Repeat the lines of the data that follow, please, starting at the first and stopping after the one with "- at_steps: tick".

Start of INPUT

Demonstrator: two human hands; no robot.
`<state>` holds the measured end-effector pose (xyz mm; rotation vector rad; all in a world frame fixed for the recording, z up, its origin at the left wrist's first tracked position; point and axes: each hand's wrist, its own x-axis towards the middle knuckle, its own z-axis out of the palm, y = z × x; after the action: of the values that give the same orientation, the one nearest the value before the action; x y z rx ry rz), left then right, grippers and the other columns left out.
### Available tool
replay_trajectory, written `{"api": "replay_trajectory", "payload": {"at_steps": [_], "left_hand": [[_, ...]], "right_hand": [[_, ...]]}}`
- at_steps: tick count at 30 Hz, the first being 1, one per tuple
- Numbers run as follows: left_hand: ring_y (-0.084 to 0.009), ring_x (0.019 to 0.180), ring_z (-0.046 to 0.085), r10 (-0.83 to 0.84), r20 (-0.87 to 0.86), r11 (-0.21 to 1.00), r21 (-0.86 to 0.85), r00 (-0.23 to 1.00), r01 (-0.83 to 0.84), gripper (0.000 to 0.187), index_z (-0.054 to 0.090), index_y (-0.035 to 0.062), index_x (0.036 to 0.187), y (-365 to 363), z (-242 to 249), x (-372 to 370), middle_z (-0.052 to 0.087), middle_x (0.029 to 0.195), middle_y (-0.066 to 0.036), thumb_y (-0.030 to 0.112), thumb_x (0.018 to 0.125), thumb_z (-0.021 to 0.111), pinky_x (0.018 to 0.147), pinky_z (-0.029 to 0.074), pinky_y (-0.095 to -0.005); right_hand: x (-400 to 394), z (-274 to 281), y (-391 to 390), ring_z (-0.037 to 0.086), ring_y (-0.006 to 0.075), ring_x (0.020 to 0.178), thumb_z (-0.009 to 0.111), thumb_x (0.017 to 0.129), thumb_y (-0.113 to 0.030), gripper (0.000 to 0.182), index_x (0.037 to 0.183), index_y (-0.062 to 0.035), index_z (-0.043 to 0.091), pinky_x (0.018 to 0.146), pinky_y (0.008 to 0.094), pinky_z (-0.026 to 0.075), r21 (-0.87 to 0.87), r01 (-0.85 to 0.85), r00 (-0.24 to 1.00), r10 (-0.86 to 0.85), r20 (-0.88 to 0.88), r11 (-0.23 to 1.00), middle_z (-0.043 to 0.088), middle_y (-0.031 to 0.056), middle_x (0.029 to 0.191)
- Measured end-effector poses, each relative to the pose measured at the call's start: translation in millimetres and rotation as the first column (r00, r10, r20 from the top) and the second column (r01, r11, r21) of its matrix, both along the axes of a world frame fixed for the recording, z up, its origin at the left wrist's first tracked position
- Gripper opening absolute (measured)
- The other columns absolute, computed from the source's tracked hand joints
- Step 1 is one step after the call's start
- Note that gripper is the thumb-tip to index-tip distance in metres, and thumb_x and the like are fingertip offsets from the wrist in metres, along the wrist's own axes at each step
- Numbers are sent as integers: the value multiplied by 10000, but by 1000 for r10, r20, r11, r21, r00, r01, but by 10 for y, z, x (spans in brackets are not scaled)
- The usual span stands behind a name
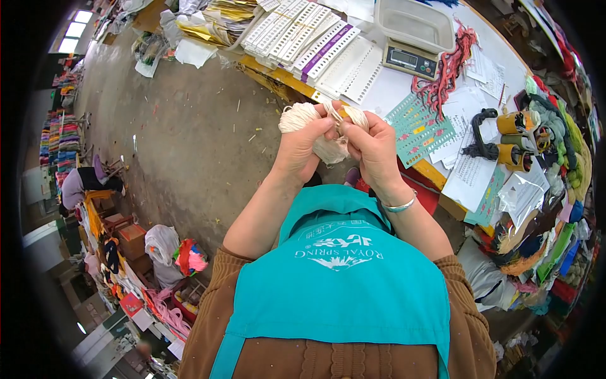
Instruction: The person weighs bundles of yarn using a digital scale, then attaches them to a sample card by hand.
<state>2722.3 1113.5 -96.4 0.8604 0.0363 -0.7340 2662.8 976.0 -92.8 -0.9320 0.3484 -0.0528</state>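
A bundle of cream-white yarn hangs between my two hands, in front of the teal apron. My left hand is closed on the yarn at its left side, with the thumb pressed toward the middle. On the other side my right hand, with a bracelet at the wrist, pinches the yarn near a small yellow piece. Strands pass between the two sets of fingertips, and the lower part of the bundle droops below them. Fingers hide part of the yarn's middle.
Punched white cards line the worktable's far side. A digital scale carries a plastic tub, beside pink-red yarn. Nearer lie a green punched card, papers and yarn-filled yellow cups. Another person is at far left.
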Motion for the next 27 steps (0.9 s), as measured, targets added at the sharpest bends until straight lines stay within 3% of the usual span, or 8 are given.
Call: {"api": "replay_trajectory", "payload": {"at_steps": [6, 7, 9, 12, 15, 19, 24, 27], "left_hand": [[-99, 750, 566, 52, -28, 998, 27, 998, -51, 232, 584, 4, 1059, -11, -10, -12, 592, 828, -21, 64, 838, 617, 733, 479, -268], [-106, 760, 571, 59, -38, 998, 33, 998, -58, 215, 584, 9, 1041, -12, 3, -15, 598, 847, -24, 60, 835, 618, 741, 482, -271], [-120, 854, 569, 16, -66, 999, 47, 998, -13, 253, 571, 2, 1098, 16, 43, -23, 601, 925, -37, 70, 855, 595, 822, 473, -286], [-162, 1008, 563, -71, -37, 994, -80, 997, 68, 299, 562, -10, 1155, 66, -86, 20, 601, 1067, -74, 121, 887, 560, 935, 445, -324], [-201, 1142, 529, -103, -62, 982, -164, 993, 92, 389, 522, -26, 1245, 50, -23, 0, 563, 1218, -115, 190, 921, 511, 1017, 405, -356], [-231, 1246, 478, -70, -90, 988, -145, 993, 57, 506, 419, -35, 1374, -1, 87, -15, 489, 1352, -146, 236, 949, 463, 1067, 369, -374], [-229, 1242, 483, -79, -76, 991, -118, 994, 69, 526, 386, -42, 1395, -9, 109, -21, 485, 1352, -154, 234, 953, 458, 1066, 371, -371], [-226, 1212, 505, -80, -61, 993, -96, 995, 74, 514, 399, -47, 1380, -21, 156, -28, 506, 1321, -155, 225, 950, 466, 1052, 386, -367]], "right_hand": [[17, -119, -50, 406, 14, 502, 606, 878, -89, 107, 940, -3, 608, 440, 167, 297, 90, 41, 999, -40, -14, 995, 573, -17, 718], [36, -106, -87, 400, 15, 497, 600, 884, -98, 121, 957, -1, 602, 436, 164, 296, 256, 22, 999, -11, -42, 966, 579, -10, 732], [76, -62, -176, 389, 17, 489, 588, 896, -116, 151, 990, 2, 590, 427, 159, 294, 562, -1, 995, 58, -83, 827, 589, 3, 760], [45, -236, -250, 379, 18, 481, 569, 911, -143, 185, 1023, 4, 574, 414, 150, 286, 856, -202, 979, 122, 164, 476, 602, 29, 804], [63, -73, -245, 382, 7, 484, 581, 902, -117, 193, 1049, 8, 584, 412, 153, 288, 709, -258, 966, 195, 170, 656, 636, 49, 856], [49, 7, -136, 420, -9, 529, 627, 877, -107, 198, 1038, 8, 622, 441, 150, 309, 273, -142, 990, 143, 15, 951, 662, 45, 888], [55, 47, 30, 447, -7, 562, 676, 843, -113, 154, 961, -16, 664, 473, 165, 333, -92, -43, 999, 42, -23, 995, 658, 17, 841], [41, -13, 30, 458, 0, 556, 674, 833, -96, 129, 944, -30, 670, 479, 173, 340, -61, -41, 999, 40, -22, 997, 645, -4, 799]]}}
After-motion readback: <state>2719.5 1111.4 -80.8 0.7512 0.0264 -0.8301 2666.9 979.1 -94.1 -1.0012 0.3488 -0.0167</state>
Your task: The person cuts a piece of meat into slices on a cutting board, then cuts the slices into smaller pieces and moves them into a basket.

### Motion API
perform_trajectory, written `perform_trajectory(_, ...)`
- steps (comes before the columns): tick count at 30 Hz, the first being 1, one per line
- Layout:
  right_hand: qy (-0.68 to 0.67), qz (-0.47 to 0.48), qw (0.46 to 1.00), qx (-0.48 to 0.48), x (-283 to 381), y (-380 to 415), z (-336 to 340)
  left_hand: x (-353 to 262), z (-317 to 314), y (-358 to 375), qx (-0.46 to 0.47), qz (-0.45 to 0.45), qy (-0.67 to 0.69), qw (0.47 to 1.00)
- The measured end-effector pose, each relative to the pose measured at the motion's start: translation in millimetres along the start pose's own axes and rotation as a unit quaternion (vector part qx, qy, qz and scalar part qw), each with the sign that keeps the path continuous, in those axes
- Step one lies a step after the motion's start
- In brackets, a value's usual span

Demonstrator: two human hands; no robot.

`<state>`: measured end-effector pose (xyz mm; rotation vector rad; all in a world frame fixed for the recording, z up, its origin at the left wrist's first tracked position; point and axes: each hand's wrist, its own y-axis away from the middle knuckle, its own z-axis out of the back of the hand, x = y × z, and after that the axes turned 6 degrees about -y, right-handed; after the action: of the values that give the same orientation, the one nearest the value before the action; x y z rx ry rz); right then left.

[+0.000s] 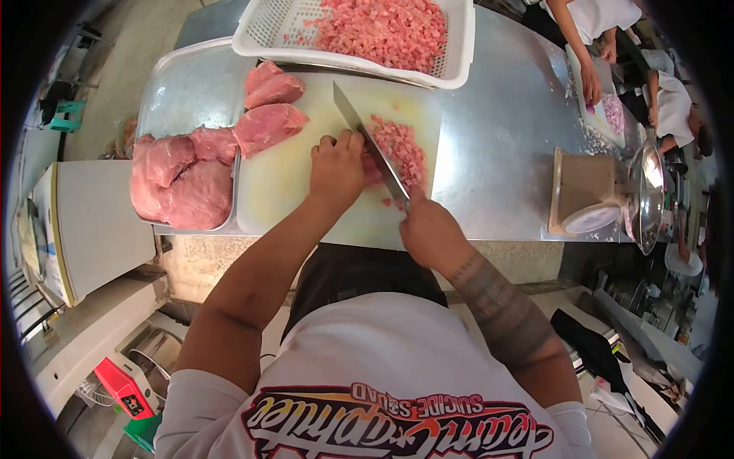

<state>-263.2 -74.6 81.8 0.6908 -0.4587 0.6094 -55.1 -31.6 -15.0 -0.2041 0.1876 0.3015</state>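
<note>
Partly hidden under my left hand (335, 170) is the strip of pork (372, 170) I press down, knuckles curled, on the yellow cutting board (283, 183). My right hand (430, 229) is clenched around the knife (369, 143) handle, which its fingers hide; the blade angles away across the diced meat (401, 149). Whole pork pieces (183, 180) fill a tray (183, 84) on the steel bench (497, 138).

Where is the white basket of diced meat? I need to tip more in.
In the head view, the white basket sits at the top centre, beyond the cutting board.
</note>
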Motion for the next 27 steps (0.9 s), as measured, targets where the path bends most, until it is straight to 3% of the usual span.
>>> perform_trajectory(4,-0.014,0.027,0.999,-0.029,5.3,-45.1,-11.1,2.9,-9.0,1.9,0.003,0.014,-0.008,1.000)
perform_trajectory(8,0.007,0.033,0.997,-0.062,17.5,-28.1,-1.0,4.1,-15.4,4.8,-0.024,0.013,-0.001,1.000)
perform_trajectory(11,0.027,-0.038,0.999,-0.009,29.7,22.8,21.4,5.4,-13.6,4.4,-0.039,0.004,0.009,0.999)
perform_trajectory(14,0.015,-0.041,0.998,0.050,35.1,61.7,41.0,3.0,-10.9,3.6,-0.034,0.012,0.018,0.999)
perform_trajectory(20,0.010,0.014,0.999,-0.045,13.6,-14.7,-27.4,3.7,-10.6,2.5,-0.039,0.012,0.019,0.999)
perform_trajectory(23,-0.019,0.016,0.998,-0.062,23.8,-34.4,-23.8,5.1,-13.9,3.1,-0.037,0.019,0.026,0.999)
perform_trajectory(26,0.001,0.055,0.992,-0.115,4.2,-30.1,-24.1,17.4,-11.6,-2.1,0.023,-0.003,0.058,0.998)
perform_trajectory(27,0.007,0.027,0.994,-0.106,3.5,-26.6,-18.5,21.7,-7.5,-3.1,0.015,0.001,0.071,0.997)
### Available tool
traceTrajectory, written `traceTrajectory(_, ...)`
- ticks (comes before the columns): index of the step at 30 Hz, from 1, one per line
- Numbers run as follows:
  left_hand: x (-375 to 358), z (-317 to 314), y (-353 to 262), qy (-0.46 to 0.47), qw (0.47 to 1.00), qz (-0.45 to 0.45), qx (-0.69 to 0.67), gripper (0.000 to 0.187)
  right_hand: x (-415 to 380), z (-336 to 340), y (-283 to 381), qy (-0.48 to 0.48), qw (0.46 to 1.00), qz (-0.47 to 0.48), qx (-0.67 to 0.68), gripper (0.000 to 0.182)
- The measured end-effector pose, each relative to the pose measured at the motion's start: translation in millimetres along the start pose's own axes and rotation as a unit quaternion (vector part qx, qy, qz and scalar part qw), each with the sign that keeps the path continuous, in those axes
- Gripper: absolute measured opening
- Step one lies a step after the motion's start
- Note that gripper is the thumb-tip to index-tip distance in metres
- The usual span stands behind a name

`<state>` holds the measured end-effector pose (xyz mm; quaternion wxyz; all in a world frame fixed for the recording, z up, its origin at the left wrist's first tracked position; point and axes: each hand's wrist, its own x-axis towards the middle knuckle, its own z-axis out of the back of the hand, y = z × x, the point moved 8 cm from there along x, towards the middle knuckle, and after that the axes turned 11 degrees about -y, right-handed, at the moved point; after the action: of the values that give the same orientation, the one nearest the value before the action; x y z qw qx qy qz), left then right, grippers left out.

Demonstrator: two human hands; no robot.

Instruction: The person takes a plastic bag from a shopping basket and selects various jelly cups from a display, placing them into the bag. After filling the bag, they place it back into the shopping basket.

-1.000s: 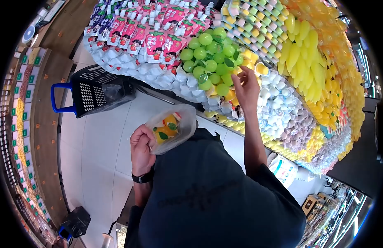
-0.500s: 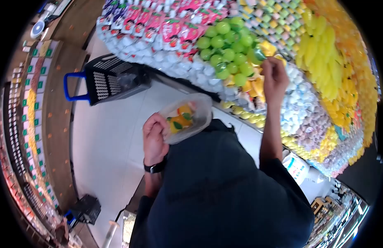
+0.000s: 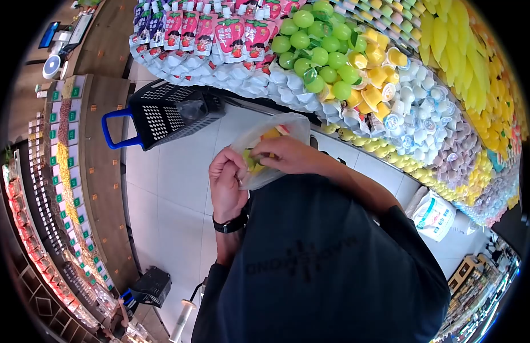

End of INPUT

• **WRITTEN ANSWER**:
Demonstrator: two human hands; no robot.
`<state>` holds the measured end-effector pose (xyz mm; rotation vector rad; all in a world frame fixed for the recording, z up, its origin at the left wrist's first tracked position; point and axes: each hand's wrist, its own x-axis towards the middle knuckle, its own z-axis out of the palm, y = z × x; after the action: of the values that give the same orientation, the one nearest the value before the action; x y z rx ry rz), left then right, grippers and the other columns left out.
### Available tool
replay_trajectory, written `{"api": "replay_trajectory", "payload": {"at_steps": [_], "left_hand": [[_, ...]], "right_hand": [[_, ...]]}}`
- at_steps: tick count at 30 Hz, the first being 1, one per tuple

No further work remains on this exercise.